The portraits were commissioned by the White House Historical Association and painted by the American artist Herbert Abrams. Abrams' previous works included the official White House portrait of former president Jimmy Carter. The cost for producing the paintings was paid through donations made to the White House Preservation Fund. The couple sat for the portraits after Bush's term as president came to an end. The unveiling of the portraits took place on July 17, 1995, during an official ceremony in the East Room of the White House in the presence of the Bushes and President Bill Clinton and First Lady Hillary Clinton. Among the gusts present at the ceremony were former vice president Dan Quayle and his wife Marilyn. In his remarks at the unveiling ceremony, President Clinton described the choice of Abrams as the portrait artist by the Bushes as "another outstanding example of bipartisanship" considering his previous work on Jimmy Carter's official portrait. Both portraits were described as gifts of Robert E. Krueger and Elizabeth W. Kreuger.

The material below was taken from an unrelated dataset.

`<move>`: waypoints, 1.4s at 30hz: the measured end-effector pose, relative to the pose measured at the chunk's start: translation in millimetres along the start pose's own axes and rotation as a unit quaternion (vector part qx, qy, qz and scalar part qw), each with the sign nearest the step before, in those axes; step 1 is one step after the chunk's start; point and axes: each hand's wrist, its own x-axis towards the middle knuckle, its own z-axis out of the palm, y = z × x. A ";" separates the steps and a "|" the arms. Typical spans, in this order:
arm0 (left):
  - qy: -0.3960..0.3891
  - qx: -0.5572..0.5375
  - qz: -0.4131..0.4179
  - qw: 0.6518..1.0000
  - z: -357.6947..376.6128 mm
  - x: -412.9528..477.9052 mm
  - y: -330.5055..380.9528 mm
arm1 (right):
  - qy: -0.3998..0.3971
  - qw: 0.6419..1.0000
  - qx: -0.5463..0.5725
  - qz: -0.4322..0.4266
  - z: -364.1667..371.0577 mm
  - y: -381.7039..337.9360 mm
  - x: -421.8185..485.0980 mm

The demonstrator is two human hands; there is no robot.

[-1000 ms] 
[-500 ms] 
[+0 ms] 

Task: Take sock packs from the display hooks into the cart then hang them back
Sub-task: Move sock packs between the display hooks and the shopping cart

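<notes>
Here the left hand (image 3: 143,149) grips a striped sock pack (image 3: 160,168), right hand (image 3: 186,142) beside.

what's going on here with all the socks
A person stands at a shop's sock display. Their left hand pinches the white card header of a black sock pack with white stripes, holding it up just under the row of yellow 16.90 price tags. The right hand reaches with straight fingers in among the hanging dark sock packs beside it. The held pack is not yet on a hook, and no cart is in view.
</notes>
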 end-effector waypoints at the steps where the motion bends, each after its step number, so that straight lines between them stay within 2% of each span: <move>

The painting of President Bush measures 50+1/4 × 40+1/8 in, while the one for Mrs Bush measures 38 × 31+7/8 in.

==Fagan portrait of Barbara Bush==

Barbara Bush, 2005
Official White House portrait by Chas Fagan

Chas Fagan was commissioned to paint the second official portrait of Barbara Bush as she did not like the first portrait completed by Abrams. It measures 38 × 31+11/6 in. Depicted in the portrait alongside Bush is the family's English Springer Spaniel Millie. The painting is described as a gift of Britt and Kaye Rice.

Ahead of the centennial anniversary of her birthday, a commemorative Forever stamp featuring Fagan's portrait of Bush was unveiled on May 8, 2025, in the East Room of the White House in a ceremony hosted by First Lady Melania Trump and attended by two of her children, Dorothy Bush Koch and Neil Bush.